On the morning of 03/11/10 these findings were acknowledged by Registered Nurse (RN) Director of Clinical Services J, and the current hospital census of 19 pt. was confirmed.
On the afternoon of 3-11-2010 at the exit conference CEO A had no additional information.
Tag No.: A0392
Based on patient interview and record review the hospital failed to meet patients (pt) needs for hygiene care and answering call lights for 3 out of 6 (#4, #6, #9) patients interviewed.
Findings include:
On 3-11-2010 at 12:50 PM review of medical record for pt. #4 revealed on 3-1-2010 and 3-2-2010 no documentation of any hygiene completed for this pt.
On 3-11-2010 at 1:10 PM review of medical record for pt. #9 revealed on 3-3-2010 and 3-8-2010 no documentation of hygiene completed for this pt.
On 3-10-2010 at 10:20 AM interview with pt. #4 revealed she had been at the hospital for two weeks. Pt. #4 stated that there are times when it takes staff awhile to answer her call light. Pt. #4 could not give anymore specific information.

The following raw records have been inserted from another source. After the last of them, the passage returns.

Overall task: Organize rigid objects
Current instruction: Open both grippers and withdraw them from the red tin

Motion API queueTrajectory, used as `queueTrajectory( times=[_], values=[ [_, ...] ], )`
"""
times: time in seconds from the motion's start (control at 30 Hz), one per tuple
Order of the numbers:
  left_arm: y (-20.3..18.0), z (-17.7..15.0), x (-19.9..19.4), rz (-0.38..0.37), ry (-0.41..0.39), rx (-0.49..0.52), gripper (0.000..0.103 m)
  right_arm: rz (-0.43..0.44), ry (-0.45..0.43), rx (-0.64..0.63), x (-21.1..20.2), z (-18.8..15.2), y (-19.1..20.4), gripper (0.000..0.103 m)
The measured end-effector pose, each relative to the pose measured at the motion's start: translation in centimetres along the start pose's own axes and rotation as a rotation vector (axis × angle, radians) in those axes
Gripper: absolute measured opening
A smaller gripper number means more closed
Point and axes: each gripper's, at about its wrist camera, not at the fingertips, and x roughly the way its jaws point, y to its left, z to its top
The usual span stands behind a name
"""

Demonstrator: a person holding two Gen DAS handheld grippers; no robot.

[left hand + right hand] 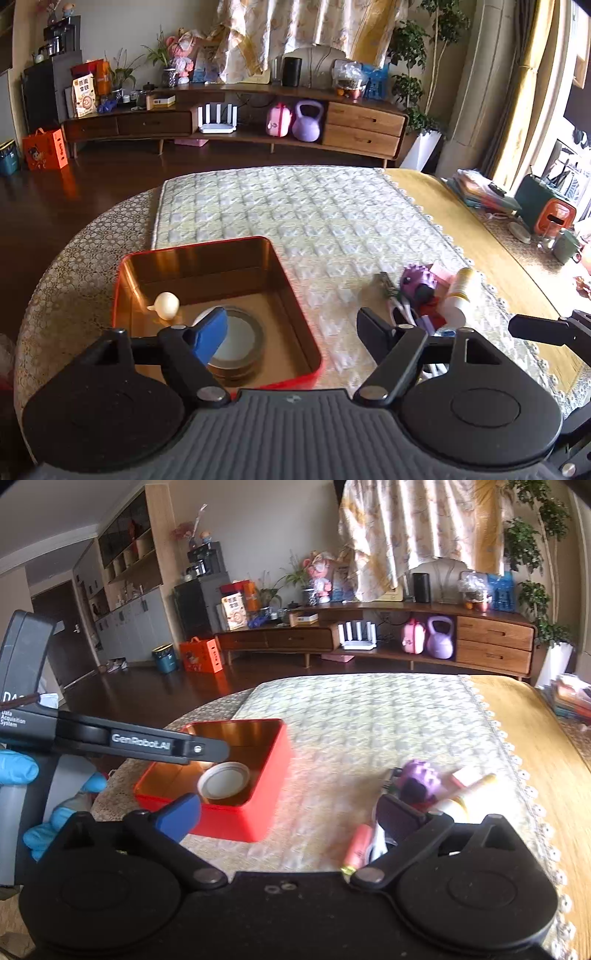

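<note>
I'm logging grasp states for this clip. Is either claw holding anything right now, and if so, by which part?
Nothing is held. The left claw is open above the red tin, and the right claw is open and empty.

An open red metal tin with a gold inside (291, 295) sits lower left of the frame, holding a round white-lidded jar (236, 343) and a small cream bulb-shaped piece (167, 305). A cluttered pile with a purple spiky toy (417, 281) and a white tube (460, 295) lies lower right.
</note>
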Motion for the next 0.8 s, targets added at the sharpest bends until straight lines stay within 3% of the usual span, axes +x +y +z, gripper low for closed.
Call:
queueTrajectory(
  times=[0.43, 0.67, 0.8],
  values=[
    [-5.6, -2.4, -0.8, -0.066, -0.038, 0.051, 0.085, -0.137, -0.026, 0.121, -3.2, -3.6, -6.0, 0.103],
    [-8.6, -3.8, 1.3, -0.070, -0.025, 0.100, 0.088, -0.204, -0.001, 0.118, -3.2, -5.5, -8.3, 0.103],
    [-9.7, -4.8, 3.5, -0.052, 0.020, 0.118, 0.088, -0.214, 0.015, 0.119, -2.7, -6.1, -9.2, 0.103]
  ],
)
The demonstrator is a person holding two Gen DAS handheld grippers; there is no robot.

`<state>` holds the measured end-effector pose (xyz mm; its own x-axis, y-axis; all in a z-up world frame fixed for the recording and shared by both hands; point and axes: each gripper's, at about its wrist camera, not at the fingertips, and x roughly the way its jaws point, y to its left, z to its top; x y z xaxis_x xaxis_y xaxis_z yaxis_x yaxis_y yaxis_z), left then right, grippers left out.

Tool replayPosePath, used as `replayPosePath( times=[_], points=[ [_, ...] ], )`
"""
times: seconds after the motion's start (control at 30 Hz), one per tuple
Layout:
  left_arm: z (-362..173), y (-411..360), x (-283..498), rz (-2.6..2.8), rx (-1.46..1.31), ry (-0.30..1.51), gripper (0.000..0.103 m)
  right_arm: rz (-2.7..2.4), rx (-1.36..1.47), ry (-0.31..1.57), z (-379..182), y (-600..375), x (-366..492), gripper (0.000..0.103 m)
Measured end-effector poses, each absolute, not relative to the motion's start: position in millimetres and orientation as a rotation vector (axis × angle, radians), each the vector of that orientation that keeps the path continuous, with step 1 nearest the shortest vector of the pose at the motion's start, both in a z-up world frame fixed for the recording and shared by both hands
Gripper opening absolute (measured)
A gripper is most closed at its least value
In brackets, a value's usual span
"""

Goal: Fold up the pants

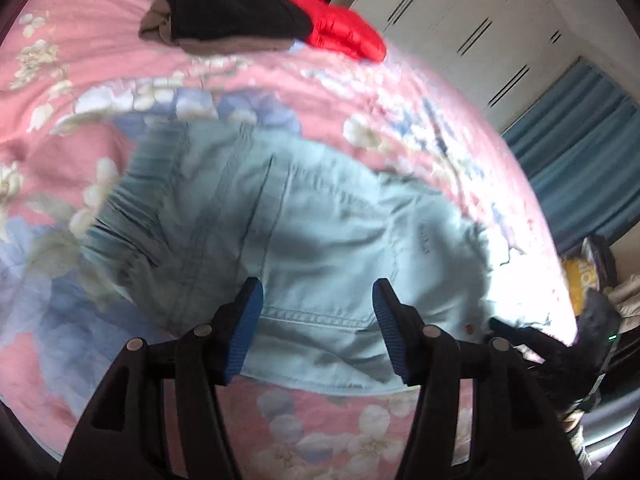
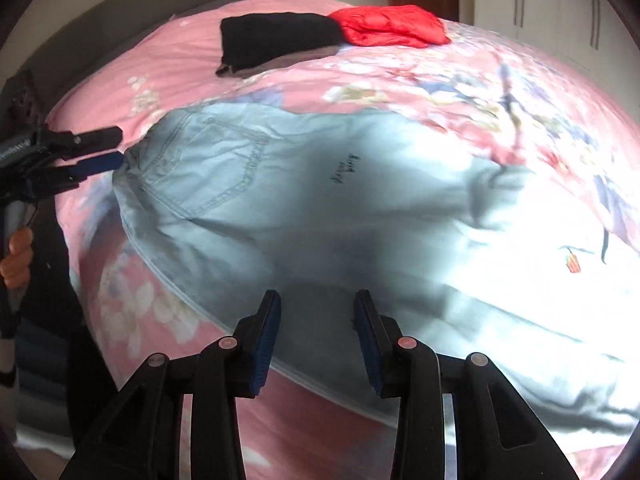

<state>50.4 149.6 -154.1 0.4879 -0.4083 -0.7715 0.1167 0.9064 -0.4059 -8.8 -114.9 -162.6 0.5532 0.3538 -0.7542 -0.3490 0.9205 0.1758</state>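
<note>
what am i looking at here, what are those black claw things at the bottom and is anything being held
Each claw is a handheld gripper with a camera on it, looking forward along its two fingers; a person holds one in each hand. One picture is from the left gripper, the other from the right gripper. Both hang over light blue pants spread on a pink flowered bedspread. Farther back lie a folded black garment and a red jacket. Both grippers are open and hold nothing.
</note>
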Motion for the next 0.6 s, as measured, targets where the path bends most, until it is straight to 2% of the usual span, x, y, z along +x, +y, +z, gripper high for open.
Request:
replayPosePath(
  times=[0.07, 0.17, 0.33, 0.47, 0.6],
  points=[
    [-163.7, 139.4, 51.2, -0.304, -0.243, 1.024, 0.057, 0.343, 0.127, 0.844, -151.0, -162.1, -19.7, 0.038],
    [-157.2, 134.7, 47.1, -0.32, -0.218, 1.026, 0.066, 0.111, 0.355, 0.773, -143.7, -260.2, -39.0, 0.038],
    [-139.7, 133.4, 51.9, -0.333, -0.28, 1.01, 0.067, -0.291, 0.775, 0.591, -152.1, -411.2, -116.5, 0.038],
    [-137.7, 115.0, 62.4, -0.333, -0.281, 1.022, 0.067, -0.348, 1.02, 0.487, -175.8, -463.5, -143.2, 0.038],
    [-141.6, 101.6, 67.3, -0.342, -0.298, 1.041, 0.067, -0.311, 1.1, 0.525, -196.4, -474.1, -127.8, 0.038]
  ],
)
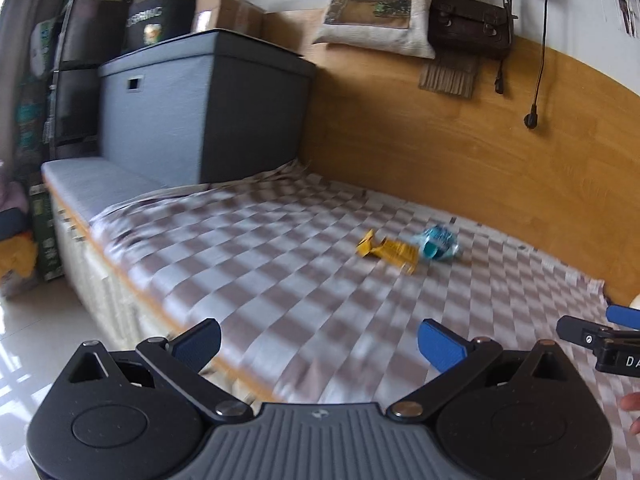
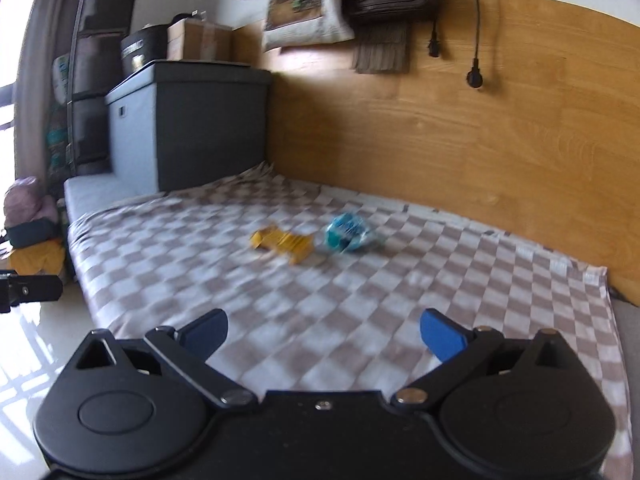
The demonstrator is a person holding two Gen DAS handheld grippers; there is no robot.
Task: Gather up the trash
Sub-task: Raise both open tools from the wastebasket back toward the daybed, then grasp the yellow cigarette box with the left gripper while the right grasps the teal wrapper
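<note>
A crumpled yellow wrapper [image 1: 390, 253] lies on the checkered bed cover [image 1: 280, 280], with a crumpled blue wrapper [image 1: 438, 242] just to its right. Both also show in the right wrist view: the yellow wrapper [image 2: 282, 242] and the blue wrapper [image 2: 348, 232]. My left gripper [image 1: 320, 344] is open and empty, near the bed's front edge, well short of the wrappers. My right gripper [image 2: 324, 334] is open and empty above the cover, also short of them. Part of the right gripper [image 1: 600, 336] shows at the left view's right edge.
A grey storage box [image 1: 208, 104] stands on the bed's far left end with a cardboard box [image 1: 228, 12] on top. A wooden panel [image 1: 460, 140] runs behind the bed, with a brown bag [image 1: 470, 30], a pillow [image 1: 376, 8] and hanging cables [image 1: 532, 116]. White floor [image 1: 36, 340] lies left.
</note>
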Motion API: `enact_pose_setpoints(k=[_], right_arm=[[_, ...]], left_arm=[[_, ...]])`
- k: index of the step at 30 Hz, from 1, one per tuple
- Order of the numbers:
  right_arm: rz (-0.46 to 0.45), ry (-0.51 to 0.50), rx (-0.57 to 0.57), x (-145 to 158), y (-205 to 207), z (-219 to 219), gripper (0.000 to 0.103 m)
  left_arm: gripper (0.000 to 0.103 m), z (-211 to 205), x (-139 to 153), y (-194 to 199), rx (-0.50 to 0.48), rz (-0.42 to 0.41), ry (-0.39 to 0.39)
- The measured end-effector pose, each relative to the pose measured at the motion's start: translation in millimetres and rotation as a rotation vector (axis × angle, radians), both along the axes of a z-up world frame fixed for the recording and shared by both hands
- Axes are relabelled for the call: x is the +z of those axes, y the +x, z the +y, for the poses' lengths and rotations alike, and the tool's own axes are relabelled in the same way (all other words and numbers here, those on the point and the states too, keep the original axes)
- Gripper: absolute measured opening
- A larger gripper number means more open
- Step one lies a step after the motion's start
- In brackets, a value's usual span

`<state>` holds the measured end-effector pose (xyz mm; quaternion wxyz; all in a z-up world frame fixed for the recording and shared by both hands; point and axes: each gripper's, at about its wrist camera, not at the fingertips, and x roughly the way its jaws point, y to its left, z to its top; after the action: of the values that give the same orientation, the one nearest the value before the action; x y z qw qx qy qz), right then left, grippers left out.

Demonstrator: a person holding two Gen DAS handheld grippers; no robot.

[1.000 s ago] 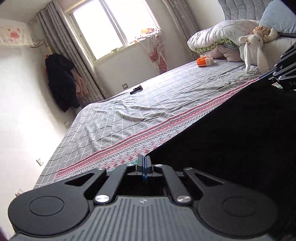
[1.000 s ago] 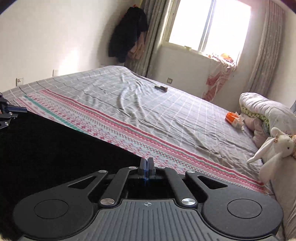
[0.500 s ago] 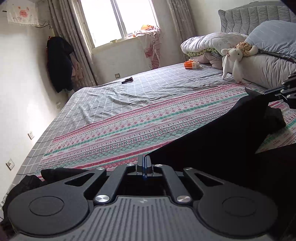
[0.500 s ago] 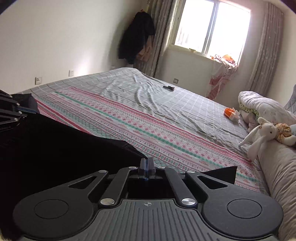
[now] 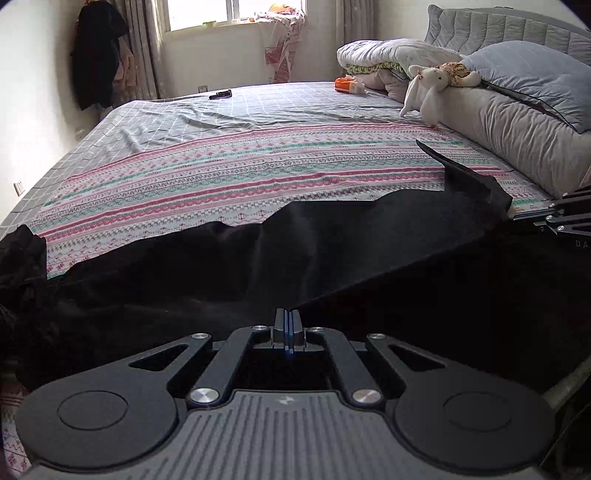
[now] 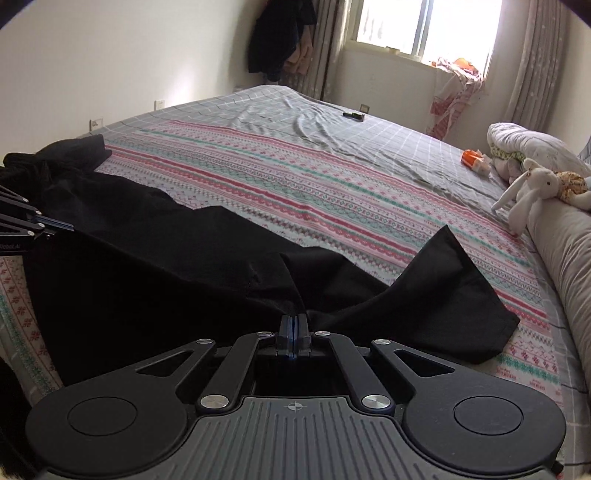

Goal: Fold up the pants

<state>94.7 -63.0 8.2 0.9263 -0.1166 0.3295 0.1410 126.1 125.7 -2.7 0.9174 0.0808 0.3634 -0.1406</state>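
Note:
Black pants [image 5: 332, 258] [image 6: 155, 266] are stretched low across the near side of the bed between my two grippers. My left gripper [image 5: 287, 319] is shut on a pinch of the black cloth at its tips. My right gripper [image 6: 293, 325] is shut on another pinch, with folds running into its tips. A loose corner of the pants [image 6: 454, 295] lies on the patterned cover at the right. The pants' other end is bunched in a heap [image 6: 55, 166] at the left. In the left wrist view the right gripper shows at the right edge [image 5: 532, 218]; in the right wrist view the left gripper shows at the left edge [image 6: 55, 229].
A striped pink and teal cover [image 5: 240, 184] lies on the grey checked sheet [image 6: 369, 129]. Pillows [image 5: 517, 110], a white plush rabbit [image 6: 532, 192], folded bedding [image 5: 388, 55], an orange item [image 6: 474, 158] and a black remote [image 5: 220, 94] sit farther back. Dark clothes [image 6: 280, 33] hang near the window.
Both grippers have come down and toward the near side of the bed with the pants. The cloth, which hung up in front of both cameras, now lies low over the cover.

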Motion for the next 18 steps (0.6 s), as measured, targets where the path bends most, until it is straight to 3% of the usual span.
enact_pose_setpoints(k=[2, 6, 9, 12, 14, 16, 18], right_arm=[[0.057, 0.019, -0.024, -16.3, -4.2, -1.1, 0.0], [0.164, -0.109, -0.007, -43.6, -9.3, 13.1, 0.0], [0.213, -0.128, 0.02, -54.9, -13.9, 20.7, 0.0], [0.213, -0.114, 0.056, -56.9, -20.0, 27.1, 0.011], [0.2, -0.105, 0.079, -57.1, -23.2, 30.4, 0.022], [0.182, -0.097, 0.093, -58.6, -26.3, 34.9, 0.05], [0.16, -0.105, 0.112, -61.3, -28.6, 44.0, 0.058]], left_arm=[[0.021, 4.6, -11.2, -4.5, 0.017, 0.012, -0.006], [0.021, 20.8, -19.3, -12.1, 0.052, 0.054, -0.017], [0.022, 42.2, -24.4, -14.1, 0.087, 0.097, -0.075], [0.041, 68.6, -25.8, -13.3, 0.192, 0.109, -0.135], [0.065, 91.8, -25.2, -14.1, 0.291, 0.104, -0.191], [0.073, 113.1, -27.0, -18.8, 0.379, 0.096, -0.264], [0.08, 133.9, -27.2, -19.9, 0.475, 0.094, -0.337]])
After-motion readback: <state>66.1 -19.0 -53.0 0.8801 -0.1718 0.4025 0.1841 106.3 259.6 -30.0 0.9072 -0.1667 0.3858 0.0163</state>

On 3-10-2010 at 10:25 AM interview with pt. #6 revealed she had been at the hospital for three to four weeks. Pt. #6 stated that sometimes it take awhile for staff to answer her call light, " I peed in bed about 3-4 times " waiting for staff to answer call light. Pt. #6 stated that the bed linens are changed daily and the incontinent pad is changed daily and, " with every accident " . Pt. #6 stated that staff are trying hard and when it takes awhile to answer her call light they apologize saying, " sorry, we are short of help. " Pt. #6 is not sure of exact dates when the hospital has not been staffed sufficiently.
On 3-10-2010 at 12:36 PM interview with pt. #9 revealed she had been at the hospital for about two and a half weeks. Pt. #9 stated that there are times that it takes awhile for staff to answer her call light and she does hear staff saying they are short of staff. Pt. #9 explained that the bed linens are changed daily but she would like her hair washed every week, unsure the last time it was washed. Pt. #9 also stated the hallways are often cluttered. Pt. #9 is unsure of the dates when the hospital was not staffed sufficiently.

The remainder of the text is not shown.